A word to the wise: you've started out well with the fork brace and lightening up. If you want to go faster, chassis mods will do more for you than motor mods will, unless you're only interested in straight line riding.
 
Totally agree with Grizld1, but there's only so much you can wring out of an Xs650 motor before it goes "BANG! cough cough cough..." Like around 65ish HP.
It looks like you've done a lot to lighten the original setup. Maybe a Radian swing arm, 'Featherbed' frame, or full blown rigid to shave off any more weight.
It looks like a ripper now. IMHO you're looking at diminishing returns...
 
It might see an aluminum swing arm and rear disk before it sees the road.

Being a 1980 I was under the assumption my carbs are junk?

I just want new, clean carbs (Not 36 year old, well used).

If I'm buying new quality carbs, I don't want to spend 450, if I can spend 650 and get a better set.
 
it will be driven to work (10 miles each way) and around town, maybe a rare 180 mile trip to the beach each way.

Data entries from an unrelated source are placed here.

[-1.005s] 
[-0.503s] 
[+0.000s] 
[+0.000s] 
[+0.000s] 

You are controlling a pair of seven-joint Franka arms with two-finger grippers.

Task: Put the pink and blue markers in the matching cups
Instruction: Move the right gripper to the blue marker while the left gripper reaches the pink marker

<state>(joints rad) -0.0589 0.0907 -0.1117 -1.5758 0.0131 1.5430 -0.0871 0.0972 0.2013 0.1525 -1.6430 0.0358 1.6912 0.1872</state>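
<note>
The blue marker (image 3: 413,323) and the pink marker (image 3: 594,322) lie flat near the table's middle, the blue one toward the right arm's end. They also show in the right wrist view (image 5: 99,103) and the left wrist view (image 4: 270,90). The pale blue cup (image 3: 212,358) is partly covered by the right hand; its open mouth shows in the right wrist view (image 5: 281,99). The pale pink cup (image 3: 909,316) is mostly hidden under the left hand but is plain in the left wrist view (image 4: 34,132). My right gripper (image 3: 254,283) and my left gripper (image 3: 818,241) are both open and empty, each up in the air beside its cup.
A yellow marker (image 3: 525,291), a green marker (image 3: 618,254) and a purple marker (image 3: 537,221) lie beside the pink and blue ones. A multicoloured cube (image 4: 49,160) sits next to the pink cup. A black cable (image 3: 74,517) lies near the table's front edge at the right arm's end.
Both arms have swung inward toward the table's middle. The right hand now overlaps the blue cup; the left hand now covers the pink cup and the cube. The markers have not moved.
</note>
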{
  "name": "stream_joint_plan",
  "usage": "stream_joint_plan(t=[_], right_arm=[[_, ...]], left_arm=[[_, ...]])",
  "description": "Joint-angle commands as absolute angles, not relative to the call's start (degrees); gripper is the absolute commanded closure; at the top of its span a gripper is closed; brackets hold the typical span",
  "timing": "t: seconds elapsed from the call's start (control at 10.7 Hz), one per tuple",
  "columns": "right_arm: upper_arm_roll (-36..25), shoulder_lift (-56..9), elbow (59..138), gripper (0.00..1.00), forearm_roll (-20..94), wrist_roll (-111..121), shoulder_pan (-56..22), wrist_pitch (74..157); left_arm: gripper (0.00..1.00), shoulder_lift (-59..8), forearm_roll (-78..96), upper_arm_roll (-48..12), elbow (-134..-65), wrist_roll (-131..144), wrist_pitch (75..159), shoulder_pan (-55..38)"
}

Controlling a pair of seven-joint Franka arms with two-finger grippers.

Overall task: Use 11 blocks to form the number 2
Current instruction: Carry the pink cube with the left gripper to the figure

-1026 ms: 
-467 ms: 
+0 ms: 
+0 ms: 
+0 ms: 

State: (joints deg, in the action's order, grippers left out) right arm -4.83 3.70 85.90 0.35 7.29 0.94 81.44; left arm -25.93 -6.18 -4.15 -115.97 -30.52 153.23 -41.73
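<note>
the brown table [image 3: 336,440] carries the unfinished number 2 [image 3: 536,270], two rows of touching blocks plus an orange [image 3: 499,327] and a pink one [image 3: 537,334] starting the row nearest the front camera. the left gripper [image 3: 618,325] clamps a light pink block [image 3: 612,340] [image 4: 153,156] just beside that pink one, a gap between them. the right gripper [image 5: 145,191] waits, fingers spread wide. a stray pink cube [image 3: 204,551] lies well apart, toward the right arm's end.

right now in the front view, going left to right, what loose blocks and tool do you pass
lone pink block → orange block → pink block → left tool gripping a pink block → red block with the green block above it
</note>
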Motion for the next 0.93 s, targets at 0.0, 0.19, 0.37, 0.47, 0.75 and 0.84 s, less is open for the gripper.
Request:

11048267_1129149737112282_475151854920330472_n.jpg


LMK if my facebook pic works please.
 
The best advice I can offer is to define some goals and check some facts. There's no viable aluminum swingarm out there that's lighter than the stock unit on your bike, and that 2-1 exhaust is going to be in the asphalt long before you stress the stock swingarm anyway. The VM34 is a solid, reliable carburetor, the data pool on it is deep, and it would take a lot more than $650/pr. to buy anything significantly better.
 
Its more of a barhop bike just want it light and hopefully gain some performance/reliability.

It won't be cornered that hard due to being 2" off the ground.

I'd rather big bore than spend 1300 on carbs, I'd spend close to 1k if a set of carbs were going to really makes it run good .
 
What makes you think the stock carbs are junk? Stock carbs aren't bad if properly cleaned and set up right. I had bs34's prior I rebuilt and rejetted for pods. They were actually really good runners. I made the move to vm34's out of curiousity, but had no complaints with the stock carbs.

Many other more knowledgeable carb guys on here than me, but as has been said your not gonna see this massive difference between $400 and $800 carbs. Based on what you said you for your riding style, I'd consider getting ahold of Gary at Hoos racing. For just over $400 you'll get a pair or carbs jetted to your engine, pipes and climate. As well as aluminum manifolds, air filters, throttle cable and extra jets for fine tuning. I understand wanting to get the most out of your ride, but the vm34's should be more than enough for you.
 
I haven't run expensive after market carbs. On my 75 both as a 650 and a 750. I have run a set of 76-77 BS38 carbs, a set of 82 BS34 carbs. Both were very close, the 82 BS34's ran a bit smoother. I now run a set of the EX500 carbs. The only mounting issue you will find is the link plate on top of the carbs need to be ground out a bit to clear the down tube.
These carbs run the best so far. Very good idle, smooth acceleration, very smooth transitions, strong top end.
Don't cost much, easy to tune, work great, what more can a person ask for.
Leo
 
Well put. I haven't found my bs34 really lacking either. For the most part for a street bike carbs are only good as you have them set up anyways. If you don't put in good tuning time and spend the money on jets and slides/needle jets you'll be at square one still anyways.